§ **Work task**
Write each line out a second time, exactly as shown below.

§ **Data section**
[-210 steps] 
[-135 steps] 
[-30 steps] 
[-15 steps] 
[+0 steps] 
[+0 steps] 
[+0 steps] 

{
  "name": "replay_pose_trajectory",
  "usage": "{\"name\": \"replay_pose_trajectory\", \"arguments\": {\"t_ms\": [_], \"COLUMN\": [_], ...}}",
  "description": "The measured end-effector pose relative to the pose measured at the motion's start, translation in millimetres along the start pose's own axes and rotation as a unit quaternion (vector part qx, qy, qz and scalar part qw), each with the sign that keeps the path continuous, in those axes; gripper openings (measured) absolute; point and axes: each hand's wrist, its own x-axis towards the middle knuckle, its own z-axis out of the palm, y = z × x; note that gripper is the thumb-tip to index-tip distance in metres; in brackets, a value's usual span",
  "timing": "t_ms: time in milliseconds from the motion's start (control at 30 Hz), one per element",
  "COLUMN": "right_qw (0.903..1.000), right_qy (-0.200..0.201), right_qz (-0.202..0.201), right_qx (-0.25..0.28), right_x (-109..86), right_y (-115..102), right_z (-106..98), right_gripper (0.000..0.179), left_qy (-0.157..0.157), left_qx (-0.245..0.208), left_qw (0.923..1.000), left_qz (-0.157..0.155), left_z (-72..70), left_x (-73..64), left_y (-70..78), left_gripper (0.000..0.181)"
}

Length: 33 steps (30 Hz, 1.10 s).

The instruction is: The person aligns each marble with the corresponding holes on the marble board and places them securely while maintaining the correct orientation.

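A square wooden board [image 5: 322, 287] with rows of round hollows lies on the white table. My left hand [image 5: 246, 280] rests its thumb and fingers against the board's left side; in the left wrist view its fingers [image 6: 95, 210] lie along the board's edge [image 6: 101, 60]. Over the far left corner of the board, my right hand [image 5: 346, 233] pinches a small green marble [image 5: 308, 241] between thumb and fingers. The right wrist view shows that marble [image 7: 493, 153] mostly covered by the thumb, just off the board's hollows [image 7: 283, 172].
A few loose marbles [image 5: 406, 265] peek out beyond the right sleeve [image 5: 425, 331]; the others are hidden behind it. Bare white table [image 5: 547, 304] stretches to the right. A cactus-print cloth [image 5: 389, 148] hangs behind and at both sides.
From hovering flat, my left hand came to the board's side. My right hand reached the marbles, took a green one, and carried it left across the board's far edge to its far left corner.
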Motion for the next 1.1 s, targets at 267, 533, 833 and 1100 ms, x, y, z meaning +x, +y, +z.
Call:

§ **Output**
[-210 steps] 
[-135 steps] 
[-30 steps] 
[-15 steps] 
[+0 steps] 
[+0 steps] 
[+0 steps] 

{
  "name": "replay_pose_trajectory",
  "usage": "{\"name\": \"replay_pose_trajectory\", \"arguments\": {\"t_ms\": [_], \"COLUMN\": [_], ...}}",
  "description": "The measured end-effector pose relative to the pose measured at the motion's start, translation in millimetres along the start pose's own axes and rotation as a unit quaternion (vector part qx, qy, qz and scalar part qw), each with the sign that keeps the path continuous, in those axes; gripper openings (measured) absolute; point and axes: each hand's wrist, its own x-axis towards the middle knuckle, its own z-axis out of the palm, y = z × x; note that gripper is the thumb-tip to index-tip distance in metres; in brackets, a value's usual span",
  "timing": "t_ms: time in milliseconds from the motion's start (control at 30 Hz), one per element",
  "COLUMN": "right_qw (0.903..1.000), right_qy (-0.200..0.201), right_qz (-0.202..0.201), right_qx (-0.25..0.28), right_x (-109..86), right_y (-115..102), right_z (-106..98), right_gripper (0.000..0.179), left_qy (-0.157..0.157), left_qx (-0.245..0.208), left_qw (0.923..1.000), left_qz (-0.157..0.155), left_z (-72..70), left_x (-73..64), left_y (-70..78), left_gripper (0.000..0.181)"
}

Length: 33 steps (30 Hz, 1.10 s).

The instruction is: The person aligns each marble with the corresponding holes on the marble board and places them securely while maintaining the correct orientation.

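A square wooden board [image 5: 322, 287] with rows of round hollows lies on the white table. My left hand [image 5: 246, 280] rests its thumb and fingers against the board's left side; in the left wrist view its fingers [image 6: 95, 210] lie along the board's edge [image 6: 101, 60]. Over the far left corner of the board, my right hand [image 5: 346, 233] pinches a small green marble [image 5: 308, 241] between thumb and fingers. The right wrist view shows that marble [image 7: 493, 153] mostly covered by the thumb, just off the board's hollows [image 7: 283, 172].
A few loose marbles [image 5: 406, 265] peek out beyond the right sleeve [image 5: 425, 331]; the others are hidden behind it. Bare white table [image 5: 547, 304] stretches to the right. A cactus-print cloth [image 5: 389, 148] hangs behind and at both sides.
From hovering flat, my left hand came to the board's side. My right hand reached the marbles, took a green one, and carried it left across the board's far edge to its far left corner.
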Motion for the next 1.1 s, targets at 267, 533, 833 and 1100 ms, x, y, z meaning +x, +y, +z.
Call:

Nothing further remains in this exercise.